4 commentaires sur “Trouver les histoires qui aideront à ré-enchanter le monde du travail”

  1. Matthieu dit :

    J’ai regardé les deux volets de ce reportage, et je dois dire que j’ai été horrifié des conséquences des méthodes managériales d’aujourd’hui. Et ce même si j’avais déjà conscience que ces « méthodes » existaient. Effectivement, on a vraiment l’impression de revenir au temps de Zola quand on voit tous les efforts déployés par les managers pour se séparer du personnel à moindre coût.

    Et là, le storytelling de l’évolution du travail a soigneusement été déformé et même camouflé !! Les méthodes pour exiger plus des employés jusqu’à les faire craquer sont purement de la manipulation mentale.

    La question qui me vient maintenant à l’esprit est, cette tendance va-t-elle encore casser des générations, ou les futures générations briserons-elles le système ?

    Que fera la génération Y, qui est sensé prendre le flambeau dans las années à venir ? S’adaptera-t-elle à ce mode de fonctionnement, ou le combattra-t-elle ? Faisant moi même partie de cette génération, j’espère que l’on saura imposer de nouvelles règles !

    A nous de construire un meilleur avenir, et l’histoire qui va avec :D

    • Sébastien Durand dit :

      Merci pour votre commentaire Matthieu. Ces docus ne sont que quelques exemples d’une attaque bien plus vaste contre le travail (Challenges y consacre sa couverture d’ailleurs). Le reproche est hélas en partie justifié même si ce n’est pas, loin de là, tout le monde du travail qui est ainsi.
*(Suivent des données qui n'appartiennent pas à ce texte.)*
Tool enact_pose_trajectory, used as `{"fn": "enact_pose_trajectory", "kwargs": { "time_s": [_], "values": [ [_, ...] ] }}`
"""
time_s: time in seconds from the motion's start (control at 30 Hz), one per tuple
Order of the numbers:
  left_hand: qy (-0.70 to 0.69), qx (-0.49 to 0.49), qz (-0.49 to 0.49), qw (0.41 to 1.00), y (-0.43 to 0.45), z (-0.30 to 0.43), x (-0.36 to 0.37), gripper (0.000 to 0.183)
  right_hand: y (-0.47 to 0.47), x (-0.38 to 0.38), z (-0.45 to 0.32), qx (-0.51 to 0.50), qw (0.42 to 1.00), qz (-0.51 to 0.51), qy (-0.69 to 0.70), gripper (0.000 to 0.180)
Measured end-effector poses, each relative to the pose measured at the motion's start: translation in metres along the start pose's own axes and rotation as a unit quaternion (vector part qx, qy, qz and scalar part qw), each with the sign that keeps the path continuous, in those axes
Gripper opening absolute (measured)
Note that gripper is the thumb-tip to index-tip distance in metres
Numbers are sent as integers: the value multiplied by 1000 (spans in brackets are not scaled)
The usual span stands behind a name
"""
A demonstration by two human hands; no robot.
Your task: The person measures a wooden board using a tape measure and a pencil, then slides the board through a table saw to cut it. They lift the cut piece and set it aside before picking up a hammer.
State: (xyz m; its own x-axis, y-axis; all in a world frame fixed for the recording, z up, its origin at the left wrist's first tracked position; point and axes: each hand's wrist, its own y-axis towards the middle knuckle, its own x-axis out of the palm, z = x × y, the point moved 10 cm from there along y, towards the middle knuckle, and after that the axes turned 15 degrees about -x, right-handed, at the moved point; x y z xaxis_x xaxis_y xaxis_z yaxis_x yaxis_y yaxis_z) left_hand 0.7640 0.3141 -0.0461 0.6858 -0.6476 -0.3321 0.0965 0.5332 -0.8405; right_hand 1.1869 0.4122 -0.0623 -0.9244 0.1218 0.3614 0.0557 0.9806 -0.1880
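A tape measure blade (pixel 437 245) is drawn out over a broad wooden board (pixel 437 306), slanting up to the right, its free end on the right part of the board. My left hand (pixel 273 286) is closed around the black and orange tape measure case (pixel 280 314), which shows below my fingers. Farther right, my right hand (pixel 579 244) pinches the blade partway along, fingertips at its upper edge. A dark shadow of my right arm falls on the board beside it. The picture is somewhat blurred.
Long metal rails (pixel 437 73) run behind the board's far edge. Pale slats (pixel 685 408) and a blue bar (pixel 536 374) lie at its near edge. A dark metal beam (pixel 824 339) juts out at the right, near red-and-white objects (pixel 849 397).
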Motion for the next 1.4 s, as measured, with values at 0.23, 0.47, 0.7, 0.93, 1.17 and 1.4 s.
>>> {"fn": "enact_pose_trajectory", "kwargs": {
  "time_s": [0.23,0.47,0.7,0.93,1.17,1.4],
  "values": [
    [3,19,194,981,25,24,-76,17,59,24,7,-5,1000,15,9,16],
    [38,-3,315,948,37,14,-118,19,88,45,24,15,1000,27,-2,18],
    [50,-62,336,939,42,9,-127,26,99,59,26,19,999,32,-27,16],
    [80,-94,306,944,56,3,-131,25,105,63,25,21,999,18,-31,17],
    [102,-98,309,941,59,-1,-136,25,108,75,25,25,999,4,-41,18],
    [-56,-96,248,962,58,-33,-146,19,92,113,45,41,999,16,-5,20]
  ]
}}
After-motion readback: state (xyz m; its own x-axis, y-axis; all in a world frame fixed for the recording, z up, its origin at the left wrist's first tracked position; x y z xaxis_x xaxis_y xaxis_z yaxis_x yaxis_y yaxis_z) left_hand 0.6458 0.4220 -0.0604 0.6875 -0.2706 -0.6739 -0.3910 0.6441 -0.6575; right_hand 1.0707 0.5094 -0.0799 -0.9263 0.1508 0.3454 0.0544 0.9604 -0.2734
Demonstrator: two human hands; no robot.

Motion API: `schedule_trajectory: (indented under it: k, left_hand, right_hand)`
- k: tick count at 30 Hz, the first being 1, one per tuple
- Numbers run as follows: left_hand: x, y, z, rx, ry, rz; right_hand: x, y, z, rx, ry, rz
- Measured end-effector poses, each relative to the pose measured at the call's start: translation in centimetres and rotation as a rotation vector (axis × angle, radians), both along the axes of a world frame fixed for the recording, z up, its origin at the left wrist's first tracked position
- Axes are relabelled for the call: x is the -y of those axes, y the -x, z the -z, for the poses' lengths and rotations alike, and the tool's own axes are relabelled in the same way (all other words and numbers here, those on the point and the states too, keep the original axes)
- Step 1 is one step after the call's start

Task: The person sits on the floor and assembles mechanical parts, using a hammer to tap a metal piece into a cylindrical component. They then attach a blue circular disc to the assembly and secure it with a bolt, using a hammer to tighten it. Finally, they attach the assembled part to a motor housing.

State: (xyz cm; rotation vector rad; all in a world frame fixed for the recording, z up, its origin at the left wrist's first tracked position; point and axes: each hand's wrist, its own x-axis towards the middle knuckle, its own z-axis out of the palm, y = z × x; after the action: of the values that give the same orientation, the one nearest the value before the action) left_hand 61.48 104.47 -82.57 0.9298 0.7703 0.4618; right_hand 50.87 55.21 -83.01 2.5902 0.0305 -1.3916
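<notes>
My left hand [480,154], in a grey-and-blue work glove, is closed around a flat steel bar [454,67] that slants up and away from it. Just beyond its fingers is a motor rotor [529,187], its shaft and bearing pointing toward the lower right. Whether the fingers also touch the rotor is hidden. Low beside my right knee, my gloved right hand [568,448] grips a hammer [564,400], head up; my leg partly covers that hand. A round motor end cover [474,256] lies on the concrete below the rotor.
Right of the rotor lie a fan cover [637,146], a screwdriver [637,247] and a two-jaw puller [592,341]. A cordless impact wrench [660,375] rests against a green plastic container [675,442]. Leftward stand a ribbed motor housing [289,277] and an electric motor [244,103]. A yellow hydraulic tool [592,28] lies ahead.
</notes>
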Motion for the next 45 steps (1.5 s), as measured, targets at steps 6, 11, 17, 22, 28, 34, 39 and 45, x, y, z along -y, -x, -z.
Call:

      À moyen et long termes, je ne crois pas que ce management soit efficace et la crise va – c’est heureux – nous forcer à réfléchir au monde d’après. On peut certes économiser sur les hommes, les considérer comme des variables d’ajustement, mais comment pourra-t-on en effet espérer embaucher des bons éléments, des collaborateurs avec l’envie de réussir, parmi les nouvelles générations si elle développent un vrai cynisme (compréhensible) contre le monde de l’entreprise après avoir vu comment cette dernière a traité leurs parents ?

      Mais je ne crois pas seulement que les entreprises vont devoir changer seulement vis à vis de leurs collaborateurs. Elles doivent le faire aussi vis à vis de leurs fournisseurs, de leurs clients etc. En anglais on parle de « stakeholders », autrement dit parties prenantes ou encore, tous ceux qui ont un intérêt dans l’entreprise. Cela devra nécessairement balancer le pouvoir outrancier aujourd’hui des actionnaires (shareholders).

      Passer d’une économie de shareholders à une économie de stakeholders sera l’un des défis majeurs pour les entreprises désormais. C’est une thématique à laquelle je réfléchis pas mal en ce moment pour mes clients.

      J’en profite pour dire que je cherche une bonne traduction pour stakeholder. Le concept que je défends prendra mieux en France quand il aura un meilleur nom que cela…

      Le storytelling, c’est toujours un peu de la sémantique…

      • Matthieu dit :

        Ah ces termes anglais intraduisibles en français…

        Personnellement ma démarche en tant que chargé de com dans mon entreprise rejoint aussi votre réflexion. En attendant que cela devienne naturel pour tous… Parce que je trouve ce problème très franco-français tout de même. En faisant un parallèle avec le sport, les supporters de foot ne sont là que pour encourager, et s’ils expriment un semblant d’opinion, ce sont des « cons » ! Il serait temps de rééquilibrer les forces c’est tout à fait vrai.

        Mais j’avoue avoir moi-même des difficultés à comprendre stakeholders comme il n’y a pas d’équivalent en français. On a un peu le même problème avec le mot storytelling d’ailleurs :)

        • Sébastien Durand dit :

          Oui « stakeholders » : toutes les « parties prenantes », toutes les « personnaes intéressées »… Il faut trouver
          « passer d’une entreprises d’intérêts à une entreprises d’intéressés »?

          Mais vous avez raison, si j’avais proposé plus tôt de dire « communication narrative », on aurait peut-être évité tous ces anti-storytelling qui y voient toujours un effet de la grand manip let du complot américains.